Prompt: Where the data below begins, start duplicating lines exactly, and finish with the line containing "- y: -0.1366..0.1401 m"; add nothing else. Leave the pictures out.

Data segment:
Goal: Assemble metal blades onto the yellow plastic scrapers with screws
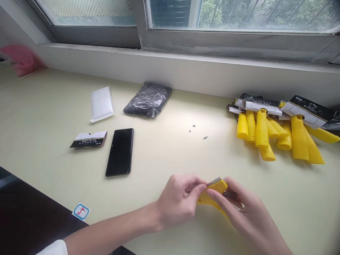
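A yellow scraper point(212, 196), low and right of centre in the frame, is pinched at its metal-edged head between both hands: left hand point(177, 202) thumb and forefinger closed on top, right hand point(244, 216) fingers wrapped beneath, apparently to steady it. More yellow scrapers point(278, 134) lie heaped at right; a black bag point(148, 100), contents unclear, and a phone point(120, 151) sit upper left on the table point(53, 117).

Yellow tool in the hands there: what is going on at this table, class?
A person holds a yellow plastic scraper between both hands just above the pale table. The left hand pinches its head, where a metal blade edge shows, while the right hand supports the handle. A pile of matching yellow scrapers with card sleeves lies to the right. A black phone, a bag of black parts and a few small screws lie beyond.
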Demonstrator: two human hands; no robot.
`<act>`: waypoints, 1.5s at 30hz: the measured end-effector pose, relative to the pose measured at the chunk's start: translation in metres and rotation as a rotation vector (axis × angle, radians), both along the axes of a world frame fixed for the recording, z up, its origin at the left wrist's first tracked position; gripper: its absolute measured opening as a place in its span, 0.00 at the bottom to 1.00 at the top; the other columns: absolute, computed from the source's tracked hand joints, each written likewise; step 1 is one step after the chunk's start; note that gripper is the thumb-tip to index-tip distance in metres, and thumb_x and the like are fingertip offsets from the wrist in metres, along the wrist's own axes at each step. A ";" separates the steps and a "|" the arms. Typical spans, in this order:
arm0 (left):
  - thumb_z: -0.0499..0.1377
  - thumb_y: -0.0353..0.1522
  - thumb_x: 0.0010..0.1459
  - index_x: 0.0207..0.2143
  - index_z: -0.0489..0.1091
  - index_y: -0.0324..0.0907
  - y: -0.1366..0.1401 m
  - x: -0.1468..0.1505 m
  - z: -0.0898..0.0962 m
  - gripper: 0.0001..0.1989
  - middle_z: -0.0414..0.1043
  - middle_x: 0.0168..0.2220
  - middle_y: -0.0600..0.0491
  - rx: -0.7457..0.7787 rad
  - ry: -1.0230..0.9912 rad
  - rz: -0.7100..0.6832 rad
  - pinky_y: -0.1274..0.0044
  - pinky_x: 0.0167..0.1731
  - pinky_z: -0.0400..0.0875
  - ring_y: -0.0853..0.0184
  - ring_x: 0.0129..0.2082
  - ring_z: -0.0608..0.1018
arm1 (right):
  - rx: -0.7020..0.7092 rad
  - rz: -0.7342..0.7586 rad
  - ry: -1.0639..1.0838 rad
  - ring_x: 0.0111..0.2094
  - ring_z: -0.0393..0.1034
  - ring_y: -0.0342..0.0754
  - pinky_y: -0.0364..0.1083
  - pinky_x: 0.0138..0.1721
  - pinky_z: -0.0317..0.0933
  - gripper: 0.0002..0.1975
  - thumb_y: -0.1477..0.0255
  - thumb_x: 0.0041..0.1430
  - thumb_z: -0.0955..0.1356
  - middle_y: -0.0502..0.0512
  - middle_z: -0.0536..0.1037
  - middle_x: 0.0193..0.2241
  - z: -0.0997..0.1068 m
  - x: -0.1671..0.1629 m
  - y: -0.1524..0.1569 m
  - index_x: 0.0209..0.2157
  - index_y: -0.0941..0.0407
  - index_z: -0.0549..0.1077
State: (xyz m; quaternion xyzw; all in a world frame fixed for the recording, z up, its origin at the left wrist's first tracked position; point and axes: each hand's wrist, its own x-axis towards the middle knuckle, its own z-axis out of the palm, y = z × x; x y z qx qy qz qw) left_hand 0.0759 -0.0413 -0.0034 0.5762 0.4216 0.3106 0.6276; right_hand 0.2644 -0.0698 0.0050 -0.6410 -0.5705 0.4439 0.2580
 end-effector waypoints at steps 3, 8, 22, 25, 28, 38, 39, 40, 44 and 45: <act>0.54 0.33 0.69 0.45 0.78 0.39 0.000 0.000 -0.001 0.14 0.79 0.34 0.48 0.011 0.027 -0.009 0.78 0.23 0.64 0.66 0.32 0.77 | 0.025 0.007 -0.003 0.25 0.55 0.42 0.41 0.26 0.49 0.24 0.48 0.65 0.66 0.46 0.62 0.23 -0.002 0.000 -0.001 0.30 0.54 0.67; 0.52 0.32 0.69 0.42 0.75 0.38 -0.001 0.000 -0.004 0.12 0.77 0.32 0.49 0.117 0.067 -0.018 0.77 0.26 0.63 0.68 0.29 0.74 | 0.059 0.001 -0.005 0.24 0.55 0.42 0.41 0.24 0.50 0.21 0.50 0.66 0.67 0.46 0.64 0.22 0.000 -0.002 -0.002 0.31 0.53 0.69; 0.52 0.44 0.70 0.47 0.73 0.37 0.008 -0.003 -0.003 0.21 0.77 0.39 0.42 -0.310 -0.263 -0.212 0.75 0.30 0.76 0.66 0.30 0.80 | -0.091 -0.072 0.091 0.31 0.65 0.43 0.39 0.32 0.57 0.21 0.48 0.65 0.66 0.47 0.72 0.28 0.019 0.003 0.001 0.35 0.53 0.71; 0.55 0.44 0.68 0.48 0.74 0.36 0.014 -0.004 -0.005 0.20 0.77 0.38 0.42 -0.473 -0.362 -0.321 0.75 0.28 0.78 0.68 0.25 0.80 | -0.176 -0.112 0.086 0.34 0.68 0.46 0.41 0.29 0.55 0.24 0.45 0.63 0.66 0.48 0.73 0.30 0.022 0.010 0.004 0.38 0.52 0.71; 0.58 0.44 0.67 0.46 0.74 0.35 0.016 -0.003 -0.009 0.19 0.77 0.36 0.43 -0.528 -0.415 -0.340 0.76 0.26 0.78 0.67 0.23 0.81 | -0.236 -0.121 0.097 0.36 0.69 0.48 0.42 0.31 0.56 0.25 0.43 0.63 0.66 0.48 0.74 0.32 0.021 0.014 0.006 0.40 0.52 0.72; 0.62 0.44 0.64 0.42 0.73 0.35 0.013 0.000 -0.014 0.19 0.75 0.30 0.48 -0.508 -0.413 -0.280 0.76 0.25 0.78 0.67 0.23 0.81 | -0.212 -0.065 0.109 0.31 0.63 0.44 0.40 0.29 0.55 0.25 0.43 0.63 0.66 0.48 0.73 0.28 0.011 0.015 0.006 0.39 0.52 0.73; 0.62 0.44 0.63 0.42 0.73 0.35 0.012 0.001 -0.015 0.19 0.75 0.30 0.48 -0.508 -0.410 -0.278 0.76 0.25 0.78 0.67 0.23 0.81 | -0.205 -0.053 0.117 0.30 0.63 0.44 0.40 0.29 0.56 0.25 0.43 0.62 0.66 0.48 0.73 0.28 0.009 0.015 0.007 0.38 0.52 0.73; 0.63 0.44 0.63 0.41 0.73 0.35 0.011 0.002 -0.016 0.19 0.75 0.30 0.48 -0.507 -0.407 -0.275 0.77 0.26 0.78 0.68 0.23 0.81 | -0.196 -0.044 0.125 0.29 0.63 0.44 0.40 0.29 0.57 0.26 0.43 0.62 0.66 0.48 0.73 0.27 0.009 0.014 0.007 0.37 0.53 0.73; 0.63 0.47 0.61 0.40 0.72 0.35 0.009 0.004 -0.020 0.21 0.76 0.31 0.48 -0.504 -0.364 -0.250 0.78 0.24 0.76 0.69 0.21 0.80 | -0.146 -0.044 0.117 0.29 0.65 0.44 0.39 0.31 0.59 0.25 0.44 0.65 0.65 0.47 0.72 0.25 0.009 0.001 0.006 0.32 0.54 0.72; 0.64 0.47 0.60 0.39 0.72 0.35 0.009 0.004 -0.021 0.22 0.76 0.31 0.48 -0.504 -0.349 -0.241 0.78 0.23 0.75 0.69 0.21 0.80 | -0.130 -0.049 0.102 0.30 0.66 0.44 0.39 0.32 0.60 0.26 0.45 0.65 0.64 0.47 0.72 0.25 0.010 -0.003 0.006 0.32 0.54 0.71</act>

Task output:
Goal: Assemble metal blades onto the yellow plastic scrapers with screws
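A yellow scraper point(212, 196), low and right of centre in the frame, is pinched at its metal-edged head between both hands: left hand point(177, 202) thumb and forefinger closed on top, right hand point(244, 216) fingers wrapped beneath, apparently to steady it. More yellow scrapers point(278, 134) lie heaped at right; a black bag point(148, 100), contents unclear, and a phone point(120, 151) sit upper left on the table point(53, 117).

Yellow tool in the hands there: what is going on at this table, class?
A person holds a yellow plastic scraper between both hands just above the pale table. The left hand pinches its head, where a metal blade edge shows, while the right hand supports the handle. A pile of matching yellow scrapers with card sleeves lies to the right. A black phone, a bag of black parts and a few small screws lie beyond.
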Demonstrator: two human hands; no robot.
`<act>`: waypoints, 1.5s at 30hz: the measured end-effector pose, relative to the pose measured at the chunk's start: translation in metres and rotation as a rotation vector (axis × angle, radians), both along the axes of a world frame fixed for the recording, z up, its origin at the left wrist's first tracked position; gripper: its absolute measured opening as a place in its span, 0.00 at the bottom to 1.00 at the top; the other columns: absolute, computed from the source's tracked hand joints, each written likewise; step 1 is one step after the chunk's start; note that gripper is the thumb-tip to index-tip distance in metres, and thumb_x and the like are fingertip offsets from the wrist in metres, along the wrist's own axes at each step. A ";" separates the steps and a "|" the arms. Typical spans, in this order:
arm0 (left):
  - thumb_z: -0.0499..0.1377
  - thumb_y: -0.0353..0.1522
  - thumb_x: 0.0010..0.1459
  - index_x: 0.0207..0.2143
  - index_z: -0.0489..0.1091
  - index_y: -0.0324..0.0907
  - y: -0.1366..0.1401 m

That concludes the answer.